Restate the entire listing word for word.

*** Supplied data

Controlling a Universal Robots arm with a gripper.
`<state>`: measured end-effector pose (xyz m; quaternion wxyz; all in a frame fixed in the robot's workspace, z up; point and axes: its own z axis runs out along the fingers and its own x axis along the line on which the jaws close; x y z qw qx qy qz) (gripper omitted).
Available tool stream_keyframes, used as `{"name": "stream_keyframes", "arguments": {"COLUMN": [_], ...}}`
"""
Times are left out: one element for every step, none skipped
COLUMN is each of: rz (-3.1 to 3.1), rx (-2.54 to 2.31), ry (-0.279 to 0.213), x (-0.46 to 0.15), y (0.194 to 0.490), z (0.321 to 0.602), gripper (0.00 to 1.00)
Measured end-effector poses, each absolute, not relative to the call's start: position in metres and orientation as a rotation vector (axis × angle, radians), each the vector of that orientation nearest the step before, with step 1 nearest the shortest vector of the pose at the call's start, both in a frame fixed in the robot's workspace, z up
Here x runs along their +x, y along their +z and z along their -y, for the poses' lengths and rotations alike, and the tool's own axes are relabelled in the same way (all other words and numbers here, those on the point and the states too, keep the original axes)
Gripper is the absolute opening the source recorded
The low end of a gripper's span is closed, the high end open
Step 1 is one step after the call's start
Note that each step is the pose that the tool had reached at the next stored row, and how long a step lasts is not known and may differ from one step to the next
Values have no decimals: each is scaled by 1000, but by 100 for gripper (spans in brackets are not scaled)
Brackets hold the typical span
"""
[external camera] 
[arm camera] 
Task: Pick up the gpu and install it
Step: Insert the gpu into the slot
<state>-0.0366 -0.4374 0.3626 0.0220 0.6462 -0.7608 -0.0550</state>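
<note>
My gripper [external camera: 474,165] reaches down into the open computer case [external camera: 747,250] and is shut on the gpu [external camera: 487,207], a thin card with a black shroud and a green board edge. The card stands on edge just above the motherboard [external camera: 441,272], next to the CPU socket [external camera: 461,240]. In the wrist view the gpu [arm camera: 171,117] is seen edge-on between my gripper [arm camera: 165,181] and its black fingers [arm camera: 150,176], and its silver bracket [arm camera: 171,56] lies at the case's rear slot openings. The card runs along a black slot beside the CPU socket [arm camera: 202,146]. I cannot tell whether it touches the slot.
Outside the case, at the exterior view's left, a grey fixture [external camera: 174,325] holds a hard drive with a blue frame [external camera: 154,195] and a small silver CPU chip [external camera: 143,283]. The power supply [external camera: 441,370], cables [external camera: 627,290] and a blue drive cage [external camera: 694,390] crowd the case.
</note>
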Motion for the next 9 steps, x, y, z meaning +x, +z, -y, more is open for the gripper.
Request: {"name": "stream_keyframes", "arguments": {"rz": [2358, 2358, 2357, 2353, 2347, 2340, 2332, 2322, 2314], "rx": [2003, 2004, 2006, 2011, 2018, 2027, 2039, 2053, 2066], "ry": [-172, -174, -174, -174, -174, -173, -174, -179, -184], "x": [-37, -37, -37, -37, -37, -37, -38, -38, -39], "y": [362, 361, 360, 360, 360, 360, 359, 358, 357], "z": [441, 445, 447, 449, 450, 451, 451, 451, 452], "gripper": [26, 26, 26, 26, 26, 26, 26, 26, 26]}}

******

— Task answer —
Controlling a Universal Robots arm with a gripper.
`<state>`: measured end-effector pose (xyz m; quaternion wxyz; all in a frame fixed in the robot's workspace, z up; point and axes: its own z axis runs out along the fingers and its own x axis along the line on which the jaws close; x y z qw qx qy qz) (gripper omitted).
Available tool stream_keyframes, used as `{"name": "stream_keyframes", "arguments": {"COLUMN": [_], ...}}`
"""
Times are left out: one element for every step, none skipped
COLUMN is each of: rz (-3.1 to 3.1), rx (-2.54 to 2.31), ry (-0.279 to 0.213), x (-0.46 to 0.15), y (0.194 to 0.490), z (0.321 to 0.602), gripper (0.00 to 1.00)
Measured end-effector poses, each absolute, not relative to the call's start: position in metres and orientation as a rotation vector (axis × angle, radians), each the vector of that orientation nearest the step before, with step 1 nearest the shortest vector of the pose at the call's start, both in a frame fixed in the robot's workspace, z up
Here x runs along their +x, y along their +z and z along their -y, for the poses' lengths and rotations alike, and the tool's own axes are relabelled in the same way (all other words and numbers here, those on the point and the states too, keep the original axes)
Gripper is the absolute opening the source recorded
The low end of a gripper's span is closed, the high end open
Step 1 is one step after the call's start
Note that each step is the pose that the tool had reached at the next stored row, and how long a step lasts is not known and may differ from one step to the next
Values have no decimals: each is scaled by 1000, but by 100 for gripper (spans in brackets are not scaled)
Brackets hold the typical span
"""
[external camera] 
[arm camera] 
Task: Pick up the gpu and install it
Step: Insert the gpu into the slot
<state>-0.0366 -0.4374 0.3626 0.0220 0.6462 -0.7608 -0.0550</state>
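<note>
My gripper [external camera: 474,165] reaches down into the open computer case [external camera: 747,250] and is shut on the gpu [external camera: 487,207], a thin card with a black shroud and a green board edge. The card stands on edge just above the motherboard [external camera: 441,272], next to the CPU socket [external camera: 461,240]. In the wrist view the gpu [arm camera: 171,117] is seen edge-on between my gripper [arm camera: 165,181] and its black fingers [arm camera: 150,176], and its silver bracket [arm camera: 171,56] lies at the case's rear slot openings. The card runs along a black slot beside the CPU socket [arm camera: 202,146]. I cannot tell whether it touches the slot.
Outside the case, at the exterior view's left, a grey fixture [external camera: 174,325] holds a hard drive with a blue frame [external camera: 154,195] and a small silver CPU chip [external camera: 143,283]. The power supply [external camera: 441,370], cables [external camera: 627,290] and a blue drive cage [external camera: 694,390] crowd the case.
</note>
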Motion for the next 9 steps, x, y, z meaning +x, +z, -y, more is open for the gripper.
Request: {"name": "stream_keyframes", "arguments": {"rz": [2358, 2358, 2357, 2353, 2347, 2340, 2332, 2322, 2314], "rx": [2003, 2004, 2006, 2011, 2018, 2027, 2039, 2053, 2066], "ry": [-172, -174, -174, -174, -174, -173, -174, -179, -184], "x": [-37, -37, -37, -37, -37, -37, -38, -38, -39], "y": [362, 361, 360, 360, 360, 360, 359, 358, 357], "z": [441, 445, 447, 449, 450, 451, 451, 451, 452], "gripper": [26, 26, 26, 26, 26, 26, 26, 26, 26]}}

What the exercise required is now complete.